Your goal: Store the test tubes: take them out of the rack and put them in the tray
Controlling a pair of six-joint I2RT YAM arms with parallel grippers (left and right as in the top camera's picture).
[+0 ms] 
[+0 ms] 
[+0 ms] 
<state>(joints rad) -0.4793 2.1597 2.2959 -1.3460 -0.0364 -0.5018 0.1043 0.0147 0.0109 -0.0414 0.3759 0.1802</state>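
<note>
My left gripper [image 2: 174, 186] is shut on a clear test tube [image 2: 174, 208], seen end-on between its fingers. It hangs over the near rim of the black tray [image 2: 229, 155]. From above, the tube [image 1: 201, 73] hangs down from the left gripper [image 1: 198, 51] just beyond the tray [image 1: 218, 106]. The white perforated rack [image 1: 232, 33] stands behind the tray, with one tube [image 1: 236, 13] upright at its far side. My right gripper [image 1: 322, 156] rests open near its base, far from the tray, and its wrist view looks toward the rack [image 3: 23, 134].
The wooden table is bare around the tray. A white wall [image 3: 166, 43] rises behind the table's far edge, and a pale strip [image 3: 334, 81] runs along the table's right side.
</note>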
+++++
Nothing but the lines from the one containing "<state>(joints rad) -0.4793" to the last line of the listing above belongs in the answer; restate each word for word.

> [Solution for this problem]:
<state>(joints rad) -0.4793 2.1597 2.2959 -1.3460 -0.0364 -0.5018 0.1043 0.0147 0.0109 -0.0414 0.3759 0.1802</state>
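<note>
My left gripper [image 2: 174, 186] is shut on a clear test tube [image 2: 174, 208], seen end-on between its fingers. It hangs over the near rim of the black tray [image 2: 229, 155]. From above, the tube [image 1: 201, 73] hangs down from the left gripper [image 1: 198, 51] just beyond the tray [image 1: 218, 106]. The white perforated rack [image 1: 232, 33] stands behind the tray, with one tube [image 1: 236, 13] upright at its far side. My right gripper [image 1: 322, 156] rests open near its base, far from the tray, and its wrist view looks toward the rack [image 3: 23, 134].
The wooden table is bare around the tray. A white wall [image 3: 166, 43] rises behind the table's far edge, and a pale strip [image 3: 334, 81] runs along the table's right side.
</note>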

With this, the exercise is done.